## Dataset content

----

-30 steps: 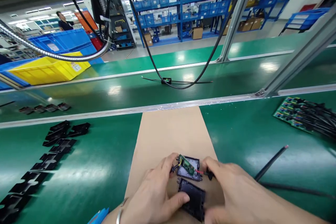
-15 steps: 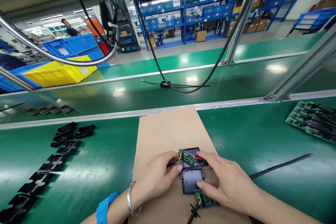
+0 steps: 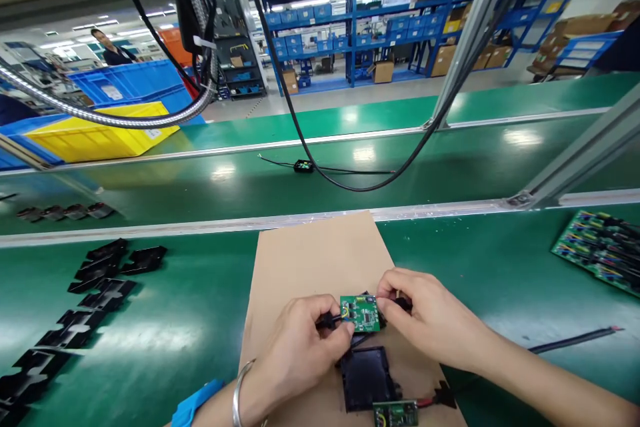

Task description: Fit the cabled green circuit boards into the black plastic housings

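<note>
Found green circuit board point(image 3: 361, 315) between both hands, face up: just right of the left fingertips, just left of the right ones. Could not call a firm long axis; looked near square. Took the hand-to-hand line instead, running left-right across the body, yellow wire at the left end. Judged neither hand clearly nearer; marked both as touching.

Tagged left hand point(image 3: 313, 333) as pinching black cable fitting point(image 3: 327, 321) at the board's left end, thumb by the lower-left corner. Tagged right hand point(image 3: 425, 310) as pinching the board's upper-right corner, thumb and forefinger drawn together; could not tell wire from board edge between the tips. Noted dark fitting point(image 3: 403, 303) just under the right fingers.

Below the board, between the hands, caught edges of lower case part point(image 3: 383, 320); mostly hidden, could not tell contact. Logged black case half point(image 3: 367, 380) nearer the body, right of the left hand. Logged second board point(image 3: 396, 413) just beyond, with red lead point(image 3: 425, 403) running right to black connector point(image 3: 444, 393).

Saw cardboard sheet point(image 3: 320, 247) underneath, reaching forward past both hands. Put black brackets point(image 3: 75, 327) well left of the left hand, loose cable point(image 3: 575, 340) beyond the right forearm, wired boards point(image 3: 600, 250) farther right.
</note>
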### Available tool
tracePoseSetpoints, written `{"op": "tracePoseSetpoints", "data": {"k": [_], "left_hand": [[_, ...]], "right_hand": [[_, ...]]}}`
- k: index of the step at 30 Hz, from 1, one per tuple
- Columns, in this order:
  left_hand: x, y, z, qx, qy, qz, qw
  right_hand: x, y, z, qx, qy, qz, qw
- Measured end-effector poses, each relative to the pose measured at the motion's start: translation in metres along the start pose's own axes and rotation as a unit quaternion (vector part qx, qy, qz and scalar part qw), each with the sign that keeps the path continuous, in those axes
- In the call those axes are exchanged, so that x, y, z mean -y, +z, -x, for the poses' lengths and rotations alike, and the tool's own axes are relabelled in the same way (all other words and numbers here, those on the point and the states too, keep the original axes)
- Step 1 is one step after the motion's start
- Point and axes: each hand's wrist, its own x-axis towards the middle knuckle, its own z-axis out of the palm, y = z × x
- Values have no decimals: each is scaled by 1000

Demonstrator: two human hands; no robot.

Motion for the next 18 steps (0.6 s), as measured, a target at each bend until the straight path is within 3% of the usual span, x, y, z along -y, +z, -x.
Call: {"op": "tracePoseSetpoints", "data": {"k": [11, 18], "left_hand": [[3, 6, -3, -23, -25, -30, 999], [-14, 24, 0, -43, 13, -72, 996]], "right_hand": [[-3, 15, -23, 41, -27, 164, 985], [35, 35, -35, 76, -2, 399, 914]]}}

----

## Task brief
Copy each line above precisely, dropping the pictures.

## Result
-30 steps: 
-15 steps: 
+0 steps: 

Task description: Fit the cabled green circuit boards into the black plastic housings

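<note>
Found green circuit board point(image 3: 361, 315) between both hands, face up: just right of the left fingertips, just left of the right ones. Could not call a firm long axis; looked near square. Took the hand-to-hand line instead, running left-right across the body, yellow wire at the left end. Judged neither hand clearly nearer; marked both as touching.

Tagged left hand point(image 3: 313, 333) as pinching black cable fitting point(image 3: 327, 321) at the board's left end, thumb by the lower-left corner. Tagged right hand point(image 3: 425, 310) as pinching the board's upper-right corner, thumb and forefinger drawn together; could not tell wire from board edge between the tips. Noted dark fitting point(image 3: 403, 303) just under the right fingers.

Below the board, between the hands, caught edges of lower case part point(image 3: 383, 320); mostly hidden, could not tell contact. Logged black case half point(image 3: 367, 380) nearer the body, right of the left hand. Logged second board point(image 3: 396, 413) just beyond, with red lead point(image 3: 425, 403) running right to black connector point(image 3: 444, 393).

Saw cardboard sheet point(image 3: 320, 247) underneath, reaching forward past both hands. Put black brackets point(image 3: 75, 327) well left of the left hand, loose cable point(image 3: 575, 340) beyond the right forearm, wired boards point(image 3: 600, 250) farther right.
</note>
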### Available tool
tracePoseSetpoints, written `{"op": "tracePoseSetpoints", "data": {"k": [_], "left_hand": [[_, ...]], "right_hand": [[_, ...]]}}`
- k: index of the step at 30 Hz, from 1, one per tuple
- Columns, in this order:
  left_hand: x, y, z, qx, qy, qz, qw
  right_hand: x, y, z, qx, qy, qz, qw
- Measured end-effector poses, each relative to the pose measured at the motion's start: translation in metres along the start pose's own axes and rotation as a unit quaternion (vector part qx, qy, qz and scalar part qw), each with the sign that keeps the path continuous, in those axes
- In the call those axes are exchanged, so that x, y, z mean -y, +z, -x, for the poses' lengths and rotations alike, and the tool's own axes are relabelled in the same way (all other words and numbers here, those on the point and the states too, keep the original axes)
- Step 1 is one step after the motion's start
- Point and axes: each hand's wrist, its own x-axis towards the middle knuckle, its own z-axis out of the palm, y = z × x
- Values have no decimals: each is scaled by 1000

Demonstrator: two human hands; no robot.

Motion for the next 18 steps (0.6 s), as measured, a target at each bend until the straight path is within 3% of the usual span, x, y, z along -y, +z, -x.
Call: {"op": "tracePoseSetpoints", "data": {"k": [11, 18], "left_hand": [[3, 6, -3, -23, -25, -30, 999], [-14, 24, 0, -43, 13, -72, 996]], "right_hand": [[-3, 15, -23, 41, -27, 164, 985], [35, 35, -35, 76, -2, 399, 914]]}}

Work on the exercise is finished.